VERSO 1
śrī-śuka uvāca
ātma-māyām ṛte rājan
parasyānubhavātmanaḥ
na ghaṭetārtha-sambandhaḥ
svapna-draṣṭur ivāñjasā
śrī-śukaḥ uvāca — Śrī Śukadeva Gosvāmī disse; ātma — a Suprema Personalidade de Deus; māyām — energia; ṛte — sem; rājan — ó rei; parasya — da alma pura; anubhava-ātmanaḥ — que tem consciência pura; na — nunca; ghaṭeta — pode acontecer assim; artha — significado; sambandhaḥ — relação com o corpo material; svapna — sonho; draṣṭuḥ — daquele que vê; iva — como; añjasā — completamente.
Śrī Śukadeva Gosvāmī disse: Ó rei, a menos que sejamos influenciados pela energia da Suprema Personalidade de Deus, não há sentido para a relação da alma pura, em consciência pura, com o corpo material. Essa relação é exatamente como aquela de alguém que, estando sonhando, vê o próprio corpo agindo.

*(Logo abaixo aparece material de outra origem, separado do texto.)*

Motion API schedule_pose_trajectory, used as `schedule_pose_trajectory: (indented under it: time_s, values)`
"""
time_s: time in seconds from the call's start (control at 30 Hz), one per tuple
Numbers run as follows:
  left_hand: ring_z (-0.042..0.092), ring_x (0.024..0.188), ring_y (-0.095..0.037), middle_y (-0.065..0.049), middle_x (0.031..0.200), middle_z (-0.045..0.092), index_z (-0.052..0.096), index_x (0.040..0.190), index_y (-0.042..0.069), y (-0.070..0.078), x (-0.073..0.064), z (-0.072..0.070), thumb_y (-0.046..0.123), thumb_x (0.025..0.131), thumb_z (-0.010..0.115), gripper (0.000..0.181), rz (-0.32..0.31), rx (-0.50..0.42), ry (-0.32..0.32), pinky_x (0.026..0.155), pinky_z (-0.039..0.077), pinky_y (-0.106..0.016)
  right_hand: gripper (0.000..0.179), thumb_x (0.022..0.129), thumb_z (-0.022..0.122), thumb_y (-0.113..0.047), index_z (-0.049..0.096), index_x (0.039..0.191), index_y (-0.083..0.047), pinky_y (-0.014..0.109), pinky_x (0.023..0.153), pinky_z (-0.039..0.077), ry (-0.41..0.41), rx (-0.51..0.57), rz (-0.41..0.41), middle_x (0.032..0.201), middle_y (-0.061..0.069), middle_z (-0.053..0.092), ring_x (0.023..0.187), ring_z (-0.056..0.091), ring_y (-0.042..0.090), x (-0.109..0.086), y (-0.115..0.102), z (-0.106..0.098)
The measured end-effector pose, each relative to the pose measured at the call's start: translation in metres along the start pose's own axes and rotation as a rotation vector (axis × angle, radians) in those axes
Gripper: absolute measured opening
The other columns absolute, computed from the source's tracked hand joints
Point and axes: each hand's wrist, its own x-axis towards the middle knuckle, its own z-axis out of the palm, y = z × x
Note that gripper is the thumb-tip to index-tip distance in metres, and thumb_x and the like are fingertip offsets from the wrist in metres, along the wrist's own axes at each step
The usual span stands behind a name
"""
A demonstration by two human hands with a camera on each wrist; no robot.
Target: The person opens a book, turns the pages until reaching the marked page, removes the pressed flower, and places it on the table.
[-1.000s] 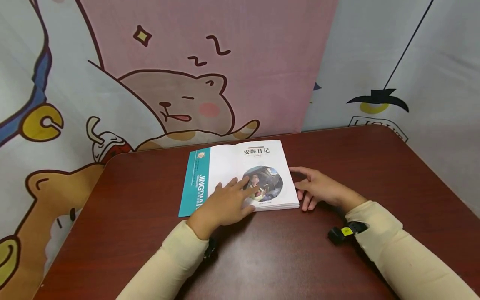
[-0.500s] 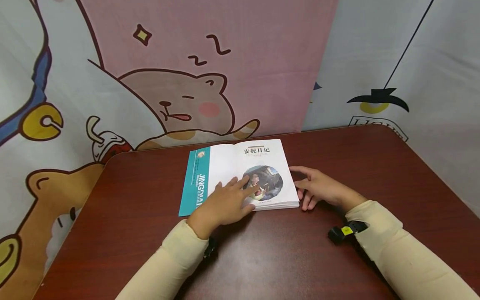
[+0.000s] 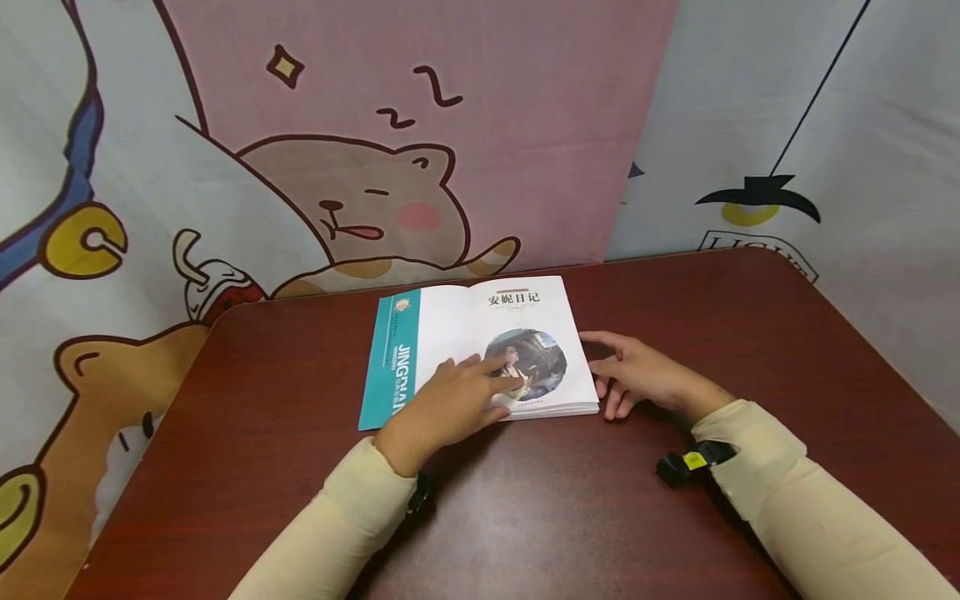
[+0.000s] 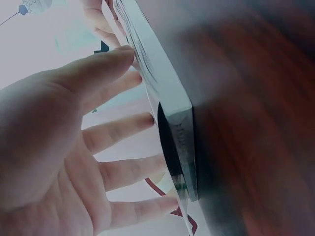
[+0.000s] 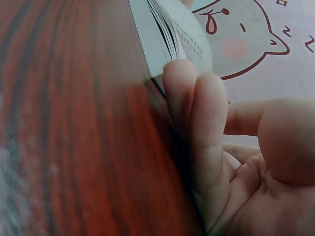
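Observation:
A paperback book (image 3: 450, 321) lies open near the front cover, showing a white title page with a round picture and a teal flap at its left. My left hand (image 3: 457, 398) rests on its lower middle, fingers spread over the picture's left side. In the left wrist view, the left fingertips (image 4: 145, 119) meet the page and the thumb lies at the book's lower edge. My right hand (image 3: 641, 375) is at the book's right edge, loosely bent. Two right fingers (image 5: 209, 118) stand right beside the page edges in the right wrist view.
The book is on a dark red-brown wooden table (image 3: 525, 517). Behind it hangs a cartoon-printed cloth (image 3: 540, 125) with a sleeping bear. A black wrist strap device (image 3: 686, 464) is on my right wrist, beside a cream sleeve (image 3: 795, 492).
My left fingers have shifted slightly on the page, a little to the right over the picture. The right hand and the book stay in place.

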Motion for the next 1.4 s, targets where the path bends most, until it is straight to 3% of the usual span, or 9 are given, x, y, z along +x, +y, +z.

SIGNIFICADO—Ao perguntar como a entidade viva passou a ter uma vida material, embora ela esteja à parte do corpo e da mente materiais, Mahārāja Parīkṣit recebe uma resposta perfeita. A alma espiritual é distinta da concepção material de sua vida, mas ela se absorve nesse conceito material porque é influenciada pela energia externa do Senhor, chamada ātma-māyā. Já se explicou isso no primeiro canto, na passagem em que Vyāsadeva desenvolveu compreensão acerca do Senhor Supremo e de Sua energia externa. O Senhor controla a energia externa, e, pela vontade do Senhor, a energia externa controla as entidades vivas. Portanto, embora em seu estado puro a entidade viva tenha consciência pura, ela é subordinada à vontade do Senhor ao ser influenciada pela energia externa do Senhor. A Bhagavad-gītā (15.15) também confirma essa mesma verdade; o Senhor está presente no coração de toda entidade viva, e sua memória e seu esquecimento são influenciados pelo Senhor.

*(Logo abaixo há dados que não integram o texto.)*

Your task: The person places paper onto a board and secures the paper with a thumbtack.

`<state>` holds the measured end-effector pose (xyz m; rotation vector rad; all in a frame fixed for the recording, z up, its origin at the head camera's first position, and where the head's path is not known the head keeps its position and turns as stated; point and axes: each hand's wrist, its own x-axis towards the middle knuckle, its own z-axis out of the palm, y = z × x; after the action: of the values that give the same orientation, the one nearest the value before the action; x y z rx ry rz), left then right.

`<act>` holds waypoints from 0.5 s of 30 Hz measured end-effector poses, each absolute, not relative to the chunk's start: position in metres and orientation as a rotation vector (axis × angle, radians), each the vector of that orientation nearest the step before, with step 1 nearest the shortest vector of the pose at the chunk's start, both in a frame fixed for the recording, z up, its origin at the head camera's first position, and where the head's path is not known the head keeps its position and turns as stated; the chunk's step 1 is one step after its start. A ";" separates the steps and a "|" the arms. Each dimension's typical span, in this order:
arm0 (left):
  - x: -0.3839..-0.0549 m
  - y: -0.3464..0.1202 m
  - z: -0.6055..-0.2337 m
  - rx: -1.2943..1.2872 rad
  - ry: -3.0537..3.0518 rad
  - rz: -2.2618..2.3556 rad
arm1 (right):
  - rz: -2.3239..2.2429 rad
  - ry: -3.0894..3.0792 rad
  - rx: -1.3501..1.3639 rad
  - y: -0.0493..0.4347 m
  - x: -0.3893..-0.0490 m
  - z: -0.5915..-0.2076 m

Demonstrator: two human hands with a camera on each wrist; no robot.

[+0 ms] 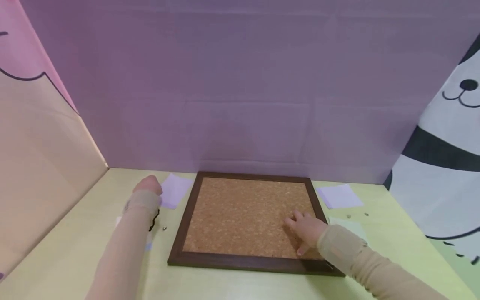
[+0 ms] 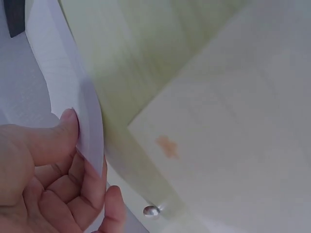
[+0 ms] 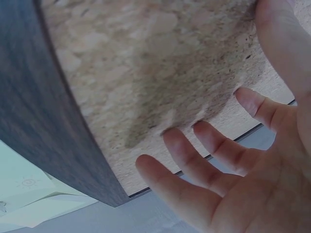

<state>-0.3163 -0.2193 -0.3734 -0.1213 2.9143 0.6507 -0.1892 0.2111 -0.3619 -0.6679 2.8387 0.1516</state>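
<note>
My left hand (image 1: 148, 185) is at the back left of the table. In the left wrist view its thumb and fingers pinch the edge of a pale purple sheet of paper (image 2: 91, 116); this paper (image 1: 175, 191) shows beside the hand in the head view. My right hand (image 1: 308, 229) rests on the lower right of a framed cork board (image 1: 251, 216), fingers spread and holding nothing. In the right wrist view its fingertips (image 3: 148, 165) are right at the cork surface (image 3: 107, 73). The board lies flat with a dark brown wooden frame (image 1: 247, 261).
Another pale paper (image 2: 243, 145) with a small orange mark lies near the left hand, beside a silver round-headed pin (image 2: 151, 211). Right of the board are a purple paper (image 1: 340, 196), a pale green paper (image 1: 350, 227) and small pins (image 1: 366, 213). A purple cloth (image 1: 247, 83) hangs behind the table.
</note>
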 end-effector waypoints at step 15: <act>-0.334 -0.231 -0.384 -0.200 2.857 0.763 | 0.117 2.844 -0.693 0.212 -0.190 -0.362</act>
<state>-0.3338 -0.2311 -0.3835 -0.1996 2.8569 0.7626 -0.1902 0.2121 -0.3617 -0.6934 2.8444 0.1172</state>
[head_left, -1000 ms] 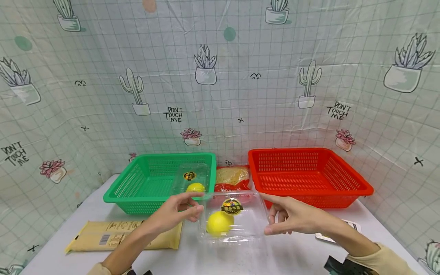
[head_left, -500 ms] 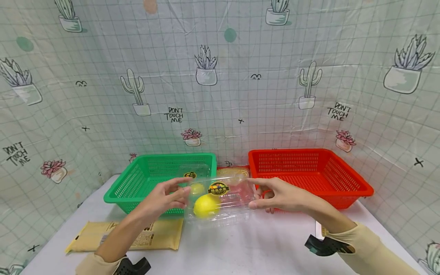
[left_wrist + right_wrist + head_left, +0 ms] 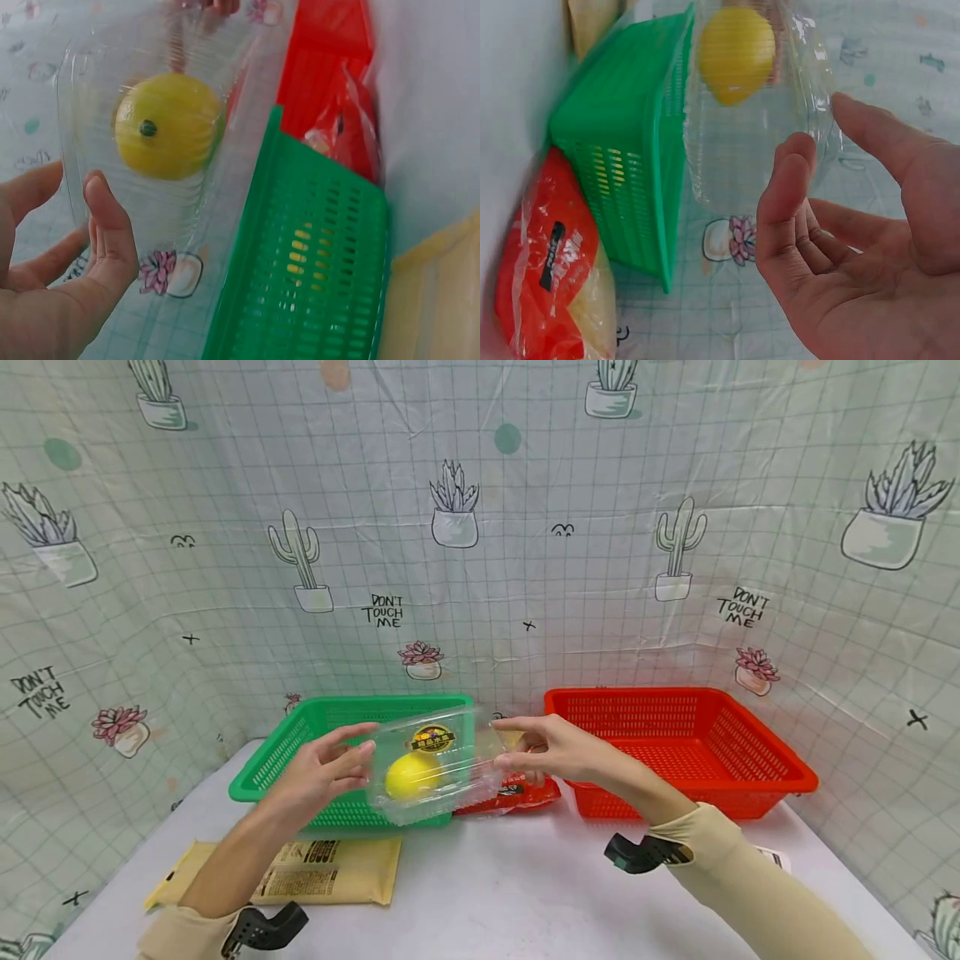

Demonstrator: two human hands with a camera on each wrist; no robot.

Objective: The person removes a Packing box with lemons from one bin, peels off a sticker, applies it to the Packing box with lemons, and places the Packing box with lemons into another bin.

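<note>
A clear plastic clamshell box (image 3: 461,777) with a black-and-gold fruit label hangs tilted in the air, overlapping the green basket (image 3: 251,789) in the head view. Inside it lies a yellow lemon (image 3: 414,775), toward the left end. My left hand (image 3: 315,775) pinches the box's left end between thumb and fingers. The right end is pinched by my right hand (image 3: 558,750), thumb below and index finger along the upper edge. In the left wrist view the lemon (image 3: 169,127) shows through the plastic above the basket's level. Yellow shows through the basket's slots (image 3: 307,247).
On the right stands a red basket (image 3: 697,789). A red-and-clear bag (image 3: 517,795) of pale food lies between the baskets, partly covered by the box. A tan package (image 3: 337,872) lies at front left, and a white card (image 3: 774,858) sits behind the right forearm.
Both hands have carried the box with the lemon leftward and upward, away from the table's middle toward the green basket. The box has tilted, and more of the red bag shows.
</note>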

A pergunta que vem automaticamente em seguida é esta: Por que o Senhor impõe à entidade viva essa consciência e esquecimento? A resposta é que o Senhor deseja claramente que toda entidade viva esteja em sua pura consciência como parte integrante do Senhor e, assim, deixando de infringir sua posição constitucional, ocupe-se no serviço amoroso ao Senhor, mas, como tem também independência parcial, a entidade viva talvez não queira servir ao Senhor, tentando, contudo, tornar-se tão independente como o Senhor. Todas as entidades vivas que não são devotos desejam ter o mesmo poder do Senhor, embora lhe faltem as qualificações. Porque quiseram tornar-se como Ele, as entidades vivas são iludidas pela vontade do Senhor. Tal qual uma pessoa que pensa em tornar-se rei sem possuir a qualificação necessária, a entidade viva é posta numa condição onírica e fica sonhando que ela é o rei quando deseja tornar-se o próprio Senhor. Portanto, o primeiro desejo pecaminoso acalentado pela entidade viva é tornar-se o Senhor, e a consequente vontade do Senhor é que a entidade viva esqueça sua vida real e fique sonhando com a terra da utopia onde ela pode tornar-se una com o Senhor. O filho chora pedindo para que a mãe lhe dê a Lua, e a mãe, para satisfazer a criança chorosa e importunadora, entrega-lhe um espelho com o reflexo da Lua. De modo semelhante, o Senhor mostra ao Seu filho choroso o reflexo, o mundo material, do qual ele tentará assenhorear-se como karmī e, frustrando-se com isso, desistirá da ideia de tornar-se uno com o Senhor. Ambas essas fases são meras ilusões oníricas. Não é necessário buscar na história qual foi o primeiro momento em que a entidade viva desejou isso. O fato, no entanto, é que bastou ela desejar isso para que fosse posta sob o controle de ātma-māyā por orientação do Senhor. Portanto, em sua condição material, a entidade viva está sonhando falsamente que “isto é meu” e “este sou eu”. Nesse sonho, a alma condicionada pensa em seu corpo material como o “eu”, ou pensa falsamente que é o Senhor e que tudo o que tem ligação com esse corpo material é “meu”. Então, é apenas em sonho que, vida após vida, persiste o conceito falso de “eu” e “meu”. Isso continua vida após vida, enquanto a entidade viva não souber que, em sua verdadeira identidade, ela é parte integrante do Senhor e está subordinada a Ele.
Em contraste, não existe esse sonho ilusório em sua consciência pura, e, nesse estado de consciência pura, a entidade viva não se esquece de que ela jamais é o Senhor, senão que sabe que é serva eterna do Senhor em amor transcendental.